The government will report subscription liabilities on the Schedule of Liabilities (Schedule 09). In the year of implementation, any existing subscriptions should report a beginning balance on the Schedule 09. The beginning balance reported should be the amount calculated for the implementation. In subsequent years, the beginning balance should match the prior year ending balance.

Any new SBITA contracts entered during the year will be reported as an addition on the Schedule 09. The addition will be the liability calculated to add the subscription to the financial statements.

Reductions are the amount the subscription liability is reduced during the year, which is typically the principal portion of payments made.

If the subscription liability is remeasured for any of the items in Section 3.4.21.60, the change in the subscription liability should be reported as either an addition or reduction on the Schedule 09.

See Schedule 09 reporting instructions.

There are also required note disclosures. See template note at Note X – SBITA.

3.4.21.70 Subscription Liability – Full accrual

For full accrual reporting (such as the government wide financial statements and proprietary fund statements) at the start of the subscription term, the government will recognize a subscription liability and subscription asset.

The subscription liability is measured at the present value of payments expected to be made during the subscription term.
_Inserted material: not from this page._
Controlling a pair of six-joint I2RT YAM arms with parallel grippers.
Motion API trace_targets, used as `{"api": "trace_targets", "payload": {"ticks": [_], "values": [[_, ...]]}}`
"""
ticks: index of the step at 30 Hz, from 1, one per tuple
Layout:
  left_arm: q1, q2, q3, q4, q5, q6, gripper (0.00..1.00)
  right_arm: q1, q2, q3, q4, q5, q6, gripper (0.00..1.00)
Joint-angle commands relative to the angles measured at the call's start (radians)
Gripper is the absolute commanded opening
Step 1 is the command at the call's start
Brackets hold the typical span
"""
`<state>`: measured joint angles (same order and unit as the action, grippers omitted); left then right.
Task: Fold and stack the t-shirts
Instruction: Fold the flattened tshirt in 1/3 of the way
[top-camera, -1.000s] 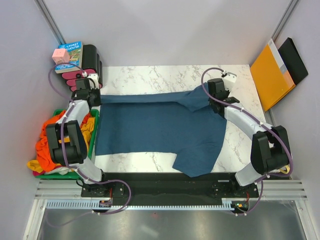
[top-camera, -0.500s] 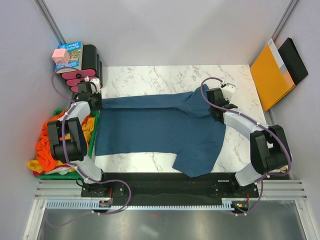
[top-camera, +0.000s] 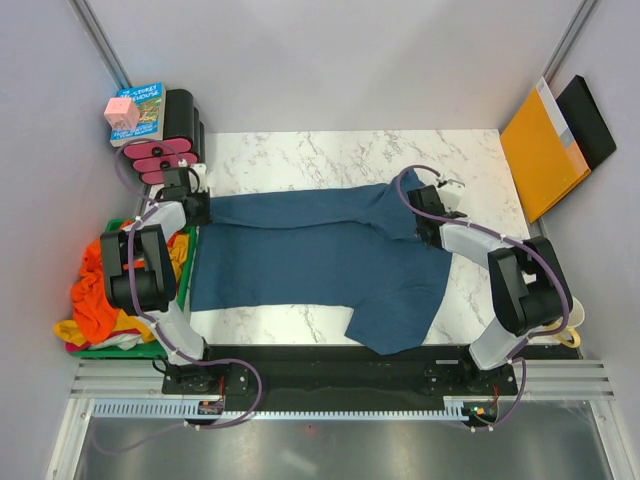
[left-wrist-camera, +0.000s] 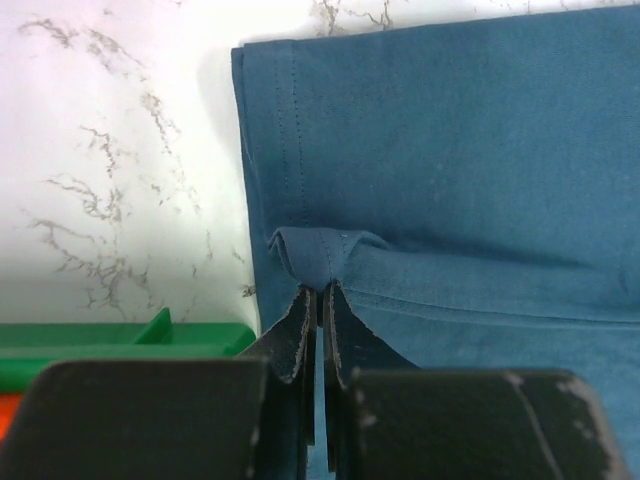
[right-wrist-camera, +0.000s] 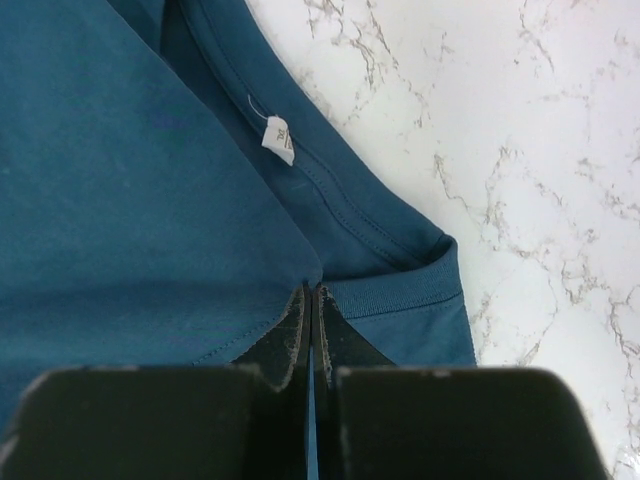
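Table (top-camera: 330, 155) lies open behind t-shirt (top-camera: 320, 255) (green bin (left-wrist-camera: 100, 345) borders left).

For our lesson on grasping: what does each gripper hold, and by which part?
Both hold the teal-blue t-shirt: the left gripper pinches a fold at its hemmed edge, the right gripper pinches cloth beside the collar.

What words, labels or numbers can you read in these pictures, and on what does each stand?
"STOREY" and "HOUSE", faintly: cover of the blue paperback book; the rest is blurred.
Small white tag in the collar of the dark teal-blue cloth t-shirt: print too small to read.
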<state>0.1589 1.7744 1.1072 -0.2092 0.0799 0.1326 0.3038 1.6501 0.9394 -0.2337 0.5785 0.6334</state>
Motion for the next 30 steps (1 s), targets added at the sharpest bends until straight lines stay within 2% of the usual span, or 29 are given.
{"api": "trace_targets", "payload": {"ticks": [1,8,13,22,23,24,25,26,27,28,29,30], "values": [[0.018,0.036,0.051,-0.022,-0.074,0.039,0.02,-0.002,0.01,0.036,-0.024,0.009,0.023,0.0],[0.018,0.023,0.092,-0.055,-0.059,0.03,0.02,-0.002,-0.01,0.099,-0.064,-0.008,0.008,0.0],[0.019,-0.02,0.074,-0.076,-0.025,0.025,0.02,0.0,-0.085,0.075,-0.079,-0.011,0.009,0.0],[0.018,-0.003,0.037,-0.091,-0.037,0.042,0.02,-0.002,-0.113,-0.045,-0.087,-0.031,0.048,0.0],[0.018,0.0,0.037,-0.091,-0.037,0.044,0.05,-0.002,-0.108,-0.048,-0.085,-0.035,0.049,0.0],[0.018,0.003,0.04,-0.091,-0.035,0.044,0.11,0.0,-0.104,-0.05,-0.084,-0.037,0.046,0.1],[0.016,0.003,0.043,-0.093,-0.035,0.044,0.25,0.0,-0.101,-0.047,-0.081,-0.039,0.046,0.18],[0.018,-0.001,0.046,-0.091,-0.025,0.041,0.34,0.0,-0.101,-0.039,-0.079,-0.04,0.042,0.27],[0.018,-0.013,0.054,-0.09,-0.019,0.038,0.45,-0.002,-0.102,-0.022,-0.078,-0.04,0.04,0.42],[0.018,-0.019,0.059,-0.09,-0.014,0.033,0.62,-0.002,-0.104,-0.008,-0.07,-0.042,0.023,0.48],[0.018,-0.027,0.068,-0.09,-0.002,0.026,0.66,0.0,-0.104,0.008,-0.072,-0.037,0.017,0.52],[0.018,-0.033,0.094,-0.088,0.006,0.022,0.7,0.0,-0.102,0.047,-0.072,-0.031,0.011,0.6]]}}
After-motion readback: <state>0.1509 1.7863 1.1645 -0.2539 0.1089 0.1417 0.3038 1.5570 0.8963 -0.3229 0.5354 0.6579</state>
This includes:

  • Fixed payments
  • Variable payments that depend on an index or a rate (such as the Consumer Price Index or a market interest rate), initially measured using the index or rate as of the start of the subscription term
  • Variable payments that are fixed in substance
  • Payments for penalties for terminating the SBITA, if the subscription term reflects the government exercising (1) an option to terminate the SBITA or (2) a fiscal funding or cancellation clause
  • Any subscription contract incentives receivable from the SBITA vendor
  • Any other payments that are reasonably certain of being required based on an assessment of all relevant factors

As the government makes payments, they reduce the subscription liability and recognize interest expense. The subscription liability must be amortized using the interest method.
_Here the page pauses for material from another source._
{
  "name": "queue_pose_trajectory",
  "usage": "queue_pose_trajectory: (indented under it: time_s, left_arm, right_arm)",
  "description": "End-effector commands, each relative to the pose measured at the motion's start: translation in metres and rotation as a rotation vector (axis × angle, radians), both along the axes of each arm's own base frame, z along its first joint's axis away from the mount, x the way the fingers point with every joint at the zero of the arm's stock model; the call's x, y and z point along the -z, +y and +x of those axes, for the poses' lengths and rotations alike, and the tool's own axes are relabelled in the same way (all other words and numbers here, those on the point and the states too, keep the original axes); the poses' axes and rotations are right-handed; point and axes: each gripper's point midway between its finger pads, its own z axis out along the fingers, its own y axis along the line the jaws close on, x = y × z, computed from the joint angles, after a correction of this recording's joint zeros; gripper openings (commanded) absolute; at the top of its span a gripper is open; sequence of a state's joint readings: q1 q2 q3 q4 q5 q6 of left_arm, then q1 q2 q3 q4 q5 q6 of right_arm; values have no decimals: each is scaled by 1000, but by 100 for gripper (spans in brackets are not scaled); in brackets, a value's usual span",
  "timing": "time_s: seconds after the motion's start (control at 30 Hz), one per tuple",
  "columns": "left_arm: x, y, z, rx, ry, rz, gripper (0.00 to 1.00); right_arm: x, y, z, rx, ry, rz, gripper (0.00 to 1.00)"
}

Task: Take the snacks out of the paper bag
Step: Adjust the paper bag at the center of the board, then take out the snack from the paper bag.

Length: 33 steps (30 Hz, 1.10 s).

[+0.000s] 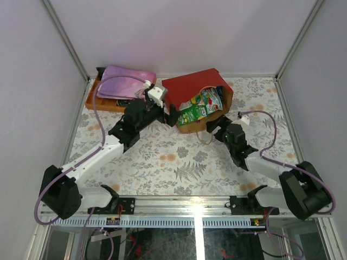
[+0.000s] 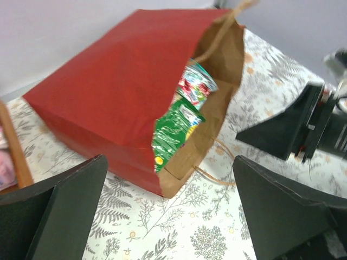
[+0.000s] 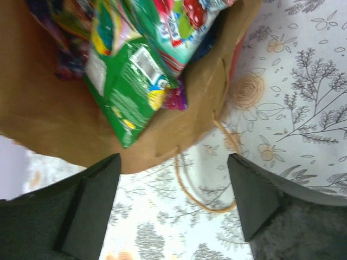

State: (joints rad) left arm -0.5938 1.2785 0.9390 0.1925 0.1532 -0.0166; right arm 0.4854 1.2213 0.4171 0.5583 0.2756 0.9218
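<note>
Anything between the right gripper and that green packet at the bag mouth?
Nothing visible blocks it. The open right gripper faces the mouth of the bag, and the green packet lies exposed on its lower wall. Only that wall's lip and a cord handle lie flat on the table between them.

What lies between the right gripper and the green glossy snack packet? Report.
Right wrist view: the red paper bag's brown kraft lip and thin cord handle separate right gripper from green glossy snack packet.

Left gripper (image 2: 168,162) and right gripper (image 3: 173,158) hover with jaws apart.
</note>
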Motion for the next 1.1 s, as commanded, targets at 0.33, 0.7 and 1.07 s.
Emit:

3.4.21.71 Subscription Asset – Full accrual

The subscription asset is measured at the initial subscription liability plus payments associated with the SBITA contract made at the start of the subscription term, plus any capitalizable initial implementation costs (see section 3.4.21.72).
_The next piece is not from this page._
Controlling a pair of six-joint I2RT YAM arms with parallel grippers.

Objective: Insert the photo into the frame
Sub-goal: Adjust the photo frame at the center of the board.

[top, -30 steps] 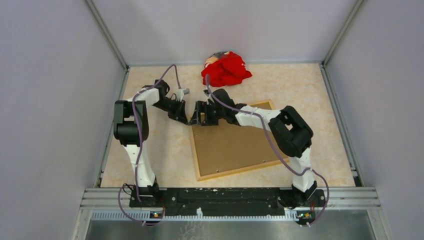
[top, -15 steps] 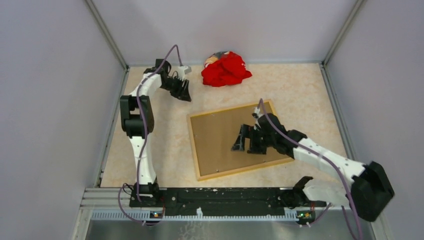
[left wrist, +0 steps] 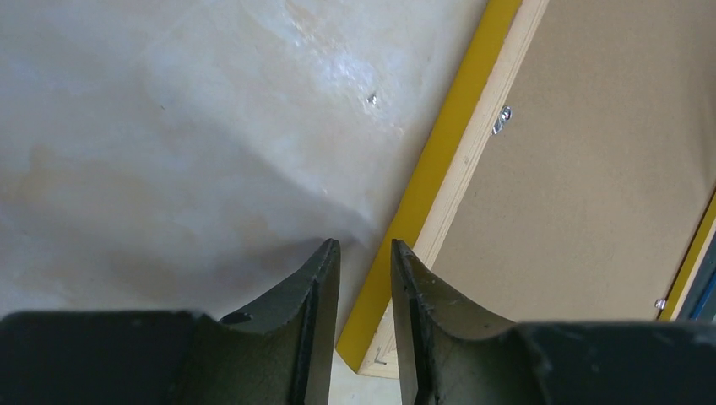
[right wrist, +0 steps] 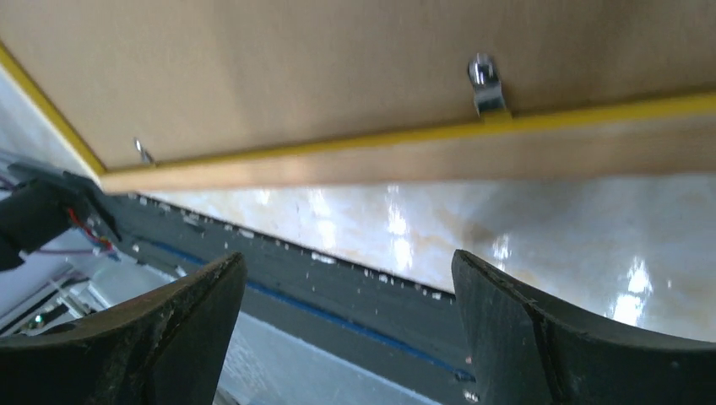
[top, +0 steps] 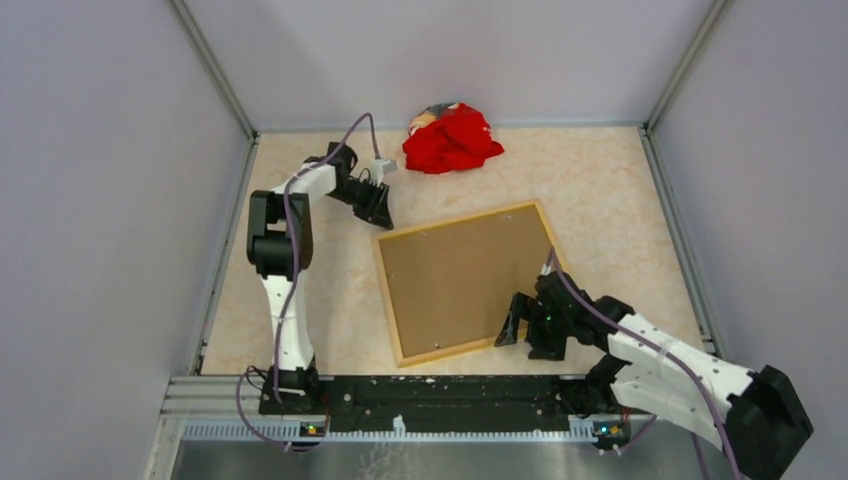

Payments made to the SBITA vendor and payments for capitalizable initial implementation costs that are made before the start of the subscription term should be reported as a prepayment (an asset). This prepayment should be reduced by any incentives received from the same SBITA vendor. At the start of the subscription term, the prepayment should be reclassified as ab addition to the subscription asset.

The subscription asset should be amortized over the shorter of the subscription term or the underlying IT asset’s useful life. GASB does not specify a required amortization method, so governments may choose which method they use (for example the interest method or straight-line).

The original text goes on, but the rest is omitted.